A tool that was developed by Sask Pork to help assist in the development of traceability within the swine industry is also helping to improve animal welfare during transportation.

A new trucker’s manifest has been in circulation in Saskatchewan since April. The first printing of the manifest was gobbled up quickly, but now copies are in the hands of most truckers in the province.

Sask Pork’s Wagner explains that it is part of being able to understand where the animals come from and where they're going to so we can follow them along the whole chain through production and movement and then processing and food distribution in a more orderly fashion.

He points out this document also contains sections for comment by every party, the farmer, the transporter and the packing plant. If there's anything that's gone wrong or there is any challenge or issue anywhere along the whole chain, it can be noted.

“If there's an animal that's got a limp or injured himself during the transportation process, it can be noted on there so the other parties know what happened.”

In Saskatchewan, Trucker Quality Assurance training is delivered by Sask Pork, under a licensing agreement with the National Pork Board.

Under that agreement the National Pork Board provides the manuals and materials, processes completed examination forms and maintains a database, accessible by U.S. and Canadian packing plants, of certified drivers.

Costs for the service are covered by Sask Pork through the levy it collects on the sale of hogs produced in Saskatchewan as one of the services it offers the province's hog industry.

“It's not inexpensive to develop a program and to maintain it and it seems like a cost-effective way of doing it,” Wagner explains.

“We are cooperating with the National Pork Board and U.S. pork producers on a fairly regular basis in many different areas, so it's just a natural fit. We have this continental market and pigs are moving all over, all the time and it just makes sense to work together.”

Universal Access to Training Important

Wagner believes the key is to make the information available to producers and to transporters, particularly the guys on some farms that may not be working in the barn.
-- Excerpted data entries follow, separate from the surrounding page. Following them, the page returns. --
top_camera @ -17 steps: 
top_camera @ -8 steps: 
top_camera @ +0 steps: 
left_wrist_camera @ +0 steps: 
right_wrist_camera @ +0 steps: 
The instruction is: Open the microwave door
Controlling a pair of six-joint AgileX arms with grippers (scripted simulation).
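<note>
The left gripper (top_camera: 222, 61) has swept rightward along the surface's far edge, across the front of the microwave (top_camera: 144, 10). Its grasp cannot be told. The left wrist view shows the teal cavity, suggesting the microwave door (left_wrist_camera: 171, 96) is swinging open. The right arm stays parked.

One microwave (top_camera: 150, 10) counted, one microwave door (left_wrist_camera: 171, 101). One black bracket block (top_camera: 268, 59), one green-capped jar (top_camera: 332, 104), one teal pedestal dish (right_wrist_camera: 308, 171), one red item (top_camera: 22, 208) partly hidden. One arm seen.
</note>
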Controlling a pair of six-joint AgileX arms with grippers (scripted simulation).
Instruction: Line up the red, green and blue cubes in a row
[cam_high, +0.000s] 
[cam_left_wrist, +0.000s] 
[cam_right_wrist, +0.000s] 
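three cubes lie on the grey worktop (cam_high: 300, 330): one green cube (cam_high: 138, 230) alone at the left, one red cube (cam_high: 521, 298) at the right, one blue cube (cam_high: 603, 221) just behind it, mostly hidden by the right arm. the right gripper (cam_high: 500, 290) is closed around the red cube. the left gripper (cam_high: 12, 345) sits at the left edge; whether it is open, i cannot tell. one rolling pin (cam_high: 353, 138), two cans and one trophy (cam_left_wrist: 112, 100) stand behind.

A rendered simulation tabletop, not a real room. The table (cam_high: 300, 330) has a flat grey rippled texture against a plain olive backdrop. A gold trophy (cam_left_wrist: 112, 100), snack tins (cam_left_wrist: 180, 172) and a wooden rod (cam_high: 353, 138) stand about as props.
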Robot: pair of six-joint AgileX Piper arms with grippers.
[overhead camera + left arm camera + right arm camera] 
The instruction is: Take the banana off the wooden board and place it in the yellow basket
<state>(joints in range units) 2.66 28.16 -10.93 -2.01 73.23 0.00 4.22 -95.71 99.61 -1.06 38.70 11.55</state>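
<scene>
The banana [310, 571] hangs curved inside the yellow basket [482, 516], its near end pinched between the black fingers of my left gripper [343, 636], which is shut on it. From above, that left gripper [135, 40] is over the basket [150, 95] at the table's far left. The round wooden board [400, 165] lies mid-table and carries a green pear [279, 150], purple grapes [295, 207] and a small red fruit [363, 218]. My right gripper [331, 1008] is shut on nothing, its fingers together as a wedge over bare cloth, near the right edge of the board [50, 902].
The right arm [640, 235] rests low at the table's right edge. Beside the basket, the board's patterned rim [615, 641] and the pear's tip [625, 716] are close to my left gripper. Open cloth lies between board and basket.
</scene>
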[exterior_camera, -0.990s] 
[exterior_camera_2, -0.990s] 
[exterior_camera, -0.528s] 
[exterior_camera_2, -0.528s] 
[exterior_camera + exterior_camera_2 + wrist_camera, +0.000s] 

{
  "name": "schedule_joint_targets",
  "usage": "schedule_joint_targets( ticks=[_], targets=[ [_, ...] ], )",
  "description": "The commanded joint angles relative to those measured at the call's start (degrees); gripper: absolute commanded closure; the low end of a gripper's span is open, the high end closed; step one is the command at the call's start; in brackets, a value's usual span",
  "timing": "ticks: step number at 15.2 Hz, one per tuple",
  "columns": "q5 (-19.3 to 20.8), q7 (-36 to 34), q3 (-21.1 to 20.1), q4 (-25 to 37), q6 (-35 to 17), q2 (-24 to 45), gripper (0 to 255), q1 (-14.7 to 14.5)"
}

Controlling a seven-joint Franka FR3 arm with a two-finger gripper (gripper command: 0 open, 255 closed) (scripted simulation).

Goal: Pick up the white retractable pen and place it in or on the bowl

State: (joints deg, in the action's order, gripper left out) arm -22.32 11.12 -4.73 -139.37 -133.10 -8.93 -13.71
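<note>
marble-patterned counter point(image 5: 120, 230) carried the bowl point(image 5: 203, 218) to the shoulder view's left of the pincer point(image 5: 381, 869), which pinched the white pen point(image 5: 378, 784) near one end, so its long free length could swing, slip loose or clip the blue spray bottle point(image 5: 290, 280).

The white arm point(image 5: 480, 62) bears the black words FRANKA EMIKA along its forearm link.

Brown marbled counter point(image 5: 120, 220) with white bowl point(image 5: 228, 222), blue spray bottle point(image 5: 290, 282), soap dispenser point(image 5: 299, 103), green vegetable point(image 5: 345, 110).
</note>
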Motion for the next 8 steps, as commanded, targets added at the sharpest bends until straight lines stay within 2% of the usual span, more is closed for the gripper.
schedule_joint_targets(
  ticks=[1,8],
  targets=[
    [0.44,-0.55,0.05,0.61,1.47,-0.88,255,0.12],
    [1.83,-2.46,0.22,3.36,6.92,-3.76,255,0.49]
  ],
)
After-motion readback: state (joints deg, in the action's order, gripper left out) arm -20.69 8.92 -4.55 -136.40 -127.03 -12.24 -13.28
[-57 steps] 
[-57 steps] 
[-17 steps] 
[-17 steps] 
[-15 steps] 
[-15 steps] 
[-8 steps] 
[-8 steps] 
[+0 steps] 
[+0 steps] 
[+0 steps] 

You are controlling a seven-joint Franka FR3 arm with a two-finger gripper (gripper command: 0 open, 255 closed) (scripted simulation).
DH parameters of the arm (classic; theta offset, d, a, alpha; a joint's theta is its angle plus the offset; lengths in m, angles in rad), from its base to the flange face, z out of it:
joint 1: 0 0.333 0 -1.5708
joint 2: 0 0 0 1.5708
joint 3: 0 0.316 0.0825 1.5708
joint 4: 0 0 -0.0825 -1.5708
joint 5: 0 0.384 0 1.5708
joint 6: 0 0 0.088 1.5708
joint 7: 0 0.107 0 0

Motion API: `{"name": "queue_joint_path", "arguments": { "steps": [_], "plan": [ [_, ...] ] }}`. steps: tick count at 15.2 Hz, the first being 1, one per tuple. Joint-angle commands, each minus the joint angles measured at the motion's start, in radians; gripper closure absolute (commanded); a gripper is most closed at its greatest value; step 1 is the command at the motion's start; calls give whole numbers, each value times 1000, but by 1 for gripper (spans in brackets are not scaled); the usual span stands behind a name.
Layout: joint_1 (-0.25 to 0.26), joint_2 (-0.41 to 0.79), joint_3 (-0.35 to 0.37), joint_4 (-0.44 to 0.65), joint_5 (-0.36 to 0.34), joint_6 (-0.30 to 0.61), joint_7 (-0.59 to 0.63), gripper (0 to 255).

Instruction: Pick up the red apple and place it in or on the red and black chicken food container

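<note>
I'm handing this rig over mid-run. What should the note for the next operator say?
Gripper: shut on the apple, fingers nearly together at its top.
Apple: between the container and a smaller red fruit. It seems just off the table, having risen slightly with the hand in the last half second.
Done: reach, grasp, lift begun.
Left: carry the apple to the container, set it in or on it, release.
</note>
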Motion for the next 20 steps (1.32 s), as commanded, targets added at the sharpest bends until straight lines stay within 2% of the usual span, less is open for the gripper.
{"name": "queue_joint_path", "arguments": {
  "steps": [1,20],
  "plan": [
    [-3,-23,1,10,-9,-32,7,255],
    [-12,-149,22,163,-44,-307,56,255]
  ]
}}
They may just haul pigs and they don't have quite as much background to understand that pigs have needs of their own and have specific requirements in transportation and handling.

“We’re not going to teach them everything about how to handle pigs in an afternoon,” Wagner concedes. “But the idea is to raise awareness and plant the seed that these animals need to be treated in a specific manner that meets their needs.”

For Farmscape.Ca, I'm Bruce Cochrane.